The expansion is part of the group’s strategy to grow its parcels businesses in the UK and overseas.

In the last reported financial year, its parcels businesses accounted for almost half of the group’s revenues, excluding the Post Office, and online retailing is expected to continue increasing.

A new parcel processing centre will be opened in Chorley, Lancashire, in autumn next year. Two further depots will be opened in Cornwall and Hampshire. Nine existing depots expanded or moved to larger sites over the next four years.

A spokeswoman for the group said there were no plans to open new depots or hire extra workers in Scotland, adding that the nearest depot expansion was set to be in Newcastle.

Moya Greene, Royal Mail Group’s chief executive, said: “Our £75m investment is part of Royal Mail Group’s strategy to grow its parcels businesses in the UK and overseas.

“Our strategy is to convert the rise in parcel volumes into profitable growth. That means becoming a much more customer-focused company being run on commercial lines and investing in new, vital technology.

“The investment will enable Royal Mail Group’s express parcels business to meet the rapid growth in demand in the business-to-business, business-to-consumer and consumer-to-consumer markets.”

In April, the government split the Post Office, which runs the branch network, and Royal Mail into two different companies under plans to privatise the Royal Mail. It is thought the mail delivery service could be sold off to investors in late 2013. It is expected to bring in £3-4 billion, making it the biggest privatisation since the sale of the railways in the 1990s.

Earlier this month, Royal Mail unveiled proposals to demand a guarantee of minimum volumes of parcels and letters from postal operators on whose behalf it carries out “last mile” deliveries, in a move which the group said would help improve its finances.

In June the group confirmed it was a “going concern” after the British government took on its £8.9bn pension deficit.
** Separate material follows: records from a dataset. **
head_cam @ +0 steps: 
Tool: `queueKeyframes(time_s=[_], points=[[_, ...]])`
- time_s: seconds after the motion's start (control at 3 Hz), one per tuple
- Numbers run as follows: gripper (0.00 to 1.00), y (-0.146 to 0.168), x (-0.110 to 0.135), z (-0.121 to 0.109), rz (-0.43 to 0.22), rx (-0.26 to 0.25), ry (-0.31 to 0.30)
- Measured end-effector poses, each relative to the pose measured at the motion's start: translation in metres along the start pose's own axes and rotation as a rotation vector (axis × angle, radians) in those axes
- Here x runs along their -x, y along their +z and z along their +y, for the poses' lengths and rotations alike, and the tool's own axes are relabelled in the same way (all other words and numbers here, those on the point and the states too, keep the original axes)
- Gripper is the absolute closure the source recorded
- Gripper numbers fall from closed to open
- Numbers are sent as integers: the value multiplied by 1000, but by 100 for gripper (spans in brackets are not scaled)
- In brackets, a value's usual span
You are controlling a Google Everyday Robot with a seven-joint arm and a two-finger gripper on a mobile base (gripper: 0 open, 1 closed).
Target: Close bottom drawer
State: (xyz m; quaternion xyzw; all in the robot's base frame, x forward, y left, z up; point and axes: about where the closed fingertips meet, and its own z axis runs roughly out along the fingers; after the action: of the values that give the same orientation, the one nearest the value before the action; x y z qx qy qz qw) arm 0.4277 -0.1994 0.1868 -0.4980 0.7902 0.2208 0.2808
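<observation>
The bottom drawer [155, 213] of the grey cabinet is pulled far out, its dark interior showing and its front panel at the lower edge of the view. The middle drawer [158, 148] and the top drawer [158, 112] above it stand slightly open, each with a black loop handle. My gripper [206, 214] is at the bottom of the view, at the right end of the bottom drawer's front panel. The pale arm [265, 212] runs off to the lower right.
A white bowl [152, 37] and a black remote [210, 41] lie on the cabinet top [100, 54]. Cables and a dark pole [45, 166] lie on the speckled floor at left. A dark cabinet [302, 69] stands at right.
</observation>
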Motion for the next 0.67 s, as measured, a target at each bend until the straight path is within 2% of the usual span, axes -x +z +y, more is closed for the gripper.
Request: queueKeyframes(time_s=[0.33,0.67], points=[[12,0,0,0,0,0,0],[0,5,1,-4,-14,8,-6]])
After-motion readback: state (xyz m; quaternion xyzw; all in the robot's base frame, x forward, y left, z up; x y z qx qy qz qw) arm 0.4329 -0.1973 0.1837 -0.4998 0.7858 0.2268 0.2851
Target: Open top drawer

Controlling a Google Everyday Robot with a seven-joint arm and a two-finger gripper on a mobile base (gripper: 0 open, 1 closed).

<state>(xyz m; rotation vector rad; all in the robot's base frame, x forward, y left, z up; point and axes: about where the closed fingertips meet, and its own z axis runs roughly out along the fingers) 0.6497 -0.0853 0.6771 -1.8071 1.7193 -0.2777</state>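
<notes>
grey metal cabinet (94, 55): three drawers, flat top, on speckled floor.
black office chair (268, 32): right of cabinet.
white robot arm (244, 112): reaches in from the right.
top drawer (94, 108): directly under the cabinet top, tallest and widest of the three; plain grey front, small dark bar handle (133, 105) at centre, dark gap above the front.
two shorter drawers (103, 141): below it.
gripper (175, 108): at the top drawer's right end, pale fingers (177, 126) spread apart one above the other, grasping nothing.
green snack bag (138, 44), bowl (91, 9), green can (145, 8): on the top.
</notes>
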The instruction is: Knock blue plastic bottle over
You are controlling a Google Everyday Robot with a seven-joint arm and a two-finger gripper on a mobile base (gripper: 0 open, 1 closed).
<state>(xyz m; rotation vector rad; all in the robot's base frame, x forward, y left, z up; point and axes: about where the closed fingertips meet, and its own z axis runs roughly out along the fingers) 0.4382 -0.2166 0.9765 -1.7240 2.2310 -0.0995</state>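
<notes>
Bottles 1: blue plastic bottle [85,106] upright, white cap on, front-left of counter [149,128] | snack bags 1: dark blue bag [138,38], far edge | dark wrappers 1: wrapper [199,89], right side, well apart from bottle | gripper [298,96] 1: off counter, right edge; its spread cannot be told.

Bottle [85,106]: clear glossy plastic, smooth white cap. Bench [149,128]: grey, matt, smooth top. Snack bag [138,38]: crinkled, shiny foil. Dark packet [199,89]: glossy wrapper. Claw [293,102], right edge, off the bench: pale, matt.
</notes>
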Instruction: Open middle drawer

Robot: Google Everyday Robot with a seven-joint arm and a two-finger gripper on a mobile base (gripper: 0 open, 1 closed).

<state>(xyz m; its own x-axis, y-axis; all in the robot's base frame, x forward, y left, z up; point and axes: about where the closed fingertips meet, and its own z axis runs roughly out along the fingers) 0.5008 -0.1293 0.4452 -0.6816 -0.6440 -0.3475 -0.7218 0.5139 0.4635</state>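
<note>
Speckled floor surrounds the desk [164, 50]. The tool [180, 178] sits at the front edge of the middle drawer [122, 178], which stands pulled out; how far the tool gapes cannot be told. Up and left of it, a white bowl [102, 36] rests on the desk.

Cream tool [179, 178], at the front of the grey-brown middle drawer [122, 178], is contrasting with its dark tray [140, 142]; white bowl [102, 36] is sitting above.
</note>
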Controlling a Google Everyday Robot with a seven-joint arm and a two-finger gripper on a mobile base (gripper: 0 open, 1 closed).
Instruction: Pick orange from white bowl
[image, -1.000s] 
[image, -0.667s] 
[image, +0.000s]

Revenues increased by 4 per cent to £9.5bn in its last financial year, the first time in four years the mail delivery service was cash-positive.
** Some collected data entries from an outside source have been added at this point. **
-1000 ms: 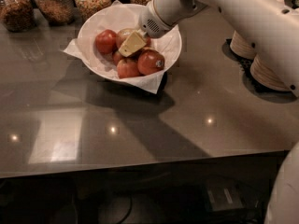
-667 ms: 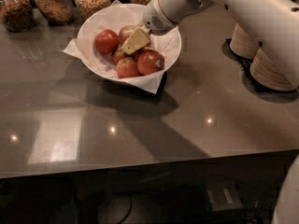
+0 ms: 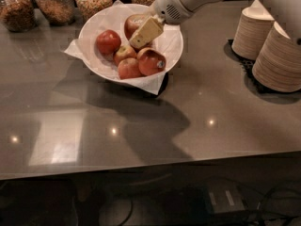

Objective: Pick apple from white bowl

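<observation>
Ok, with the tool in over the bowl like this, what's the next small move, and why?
Probably lower the tool slightly and centre it on the apple at the back of the white bowl. Its tip overlaps one edge of that apple, off-centre, and the stickered apple sits close in front; a grip is not evident.

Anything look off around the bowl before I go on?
Nothing spilled or damaged. Only the paper lining sticks out past the rim of the white bowl at left and front. The gripper is above the apples inside it.
</observation>
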You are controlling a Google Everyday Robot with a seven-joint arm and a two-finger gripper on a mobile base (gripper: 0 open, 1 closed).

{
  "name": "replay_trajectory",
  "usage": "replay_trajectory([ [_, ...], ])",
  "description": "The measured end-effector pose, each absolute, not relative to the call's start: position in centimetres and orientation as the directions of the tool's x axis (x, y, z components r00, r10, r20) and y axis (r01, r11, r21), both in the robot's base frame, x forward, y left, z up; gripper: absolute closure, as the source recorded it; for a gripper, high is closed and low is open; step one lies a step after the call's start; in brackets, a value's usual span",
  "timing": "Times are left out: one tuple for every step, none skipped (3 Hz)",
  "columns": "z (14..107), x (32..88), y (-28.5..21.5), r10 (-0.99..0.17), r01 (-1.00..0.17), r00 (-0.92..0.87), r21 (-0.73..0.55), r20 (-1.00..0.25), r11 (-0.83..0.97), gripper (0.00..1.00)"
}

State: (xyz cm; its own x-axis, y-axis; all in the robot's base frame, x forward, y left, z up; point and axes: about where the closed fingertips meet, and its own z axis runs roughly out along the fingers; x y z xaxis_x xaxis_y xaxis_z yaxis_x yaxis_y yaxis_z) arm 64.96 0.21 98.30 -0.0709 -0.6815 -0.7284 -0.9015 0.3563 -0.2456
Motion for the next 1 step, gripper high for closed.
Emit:
replay_trajectory([
  [100.43,62.40,-1.76,-0.717,-0.904,-0.015,-0.297,-0.697,0.307,1.00],
])
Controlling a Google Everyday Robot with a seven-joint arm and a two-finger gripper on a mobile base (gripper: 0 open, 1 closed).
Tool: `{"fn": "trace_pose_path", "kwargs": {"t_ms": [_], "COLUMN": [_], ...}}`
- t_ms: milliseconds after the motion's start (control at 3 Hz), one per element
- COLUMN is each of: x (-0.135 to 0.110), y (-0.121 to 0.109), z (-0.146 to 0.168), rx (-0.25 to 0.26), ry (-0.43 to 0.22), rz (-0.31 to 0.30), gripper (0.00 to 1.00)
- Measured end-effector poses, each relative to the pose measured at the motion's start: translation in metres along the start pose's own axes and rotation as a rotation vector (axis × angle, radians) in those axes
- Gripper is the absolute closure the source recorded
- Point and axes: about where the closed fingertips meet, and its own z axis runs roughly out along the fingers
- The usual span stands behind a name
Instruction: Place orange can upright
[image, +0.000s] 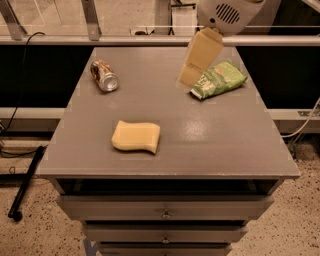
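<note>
The orange can (104, 75) lies on its side at the back left of the grey table (215, 135), its silver end facing the front right. My gripper (190, 76) hangs from the white arm head (227, 12) above the back middle of the table. It is just left of the green snack bag (218, 79) and well to the right of the can. It holds nothing that I can see.
A yellow sponge (136, 136) lies in the front left-middle of the table. Drawers (165, 212) sit under the tabletop. A glass rail (150, 37) runs behind the table. A black cable and pole (25, 182) lie on the floor at left.
</note>
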Motion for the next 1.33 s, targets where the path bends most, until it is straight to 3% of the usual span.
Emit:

The core postal business, which delivers the six-days-a-week universal service to 29 million addresses, made a profit of £23m on revenues of £7.2bn, up from a loss of £120m last year.

Greene, a Canadian, received pay and other benefits of more than £1m during the year.

Having taken over from Adam Crozier, she is also in line for payments under a long-term incentive plan provided targets are met by 2014.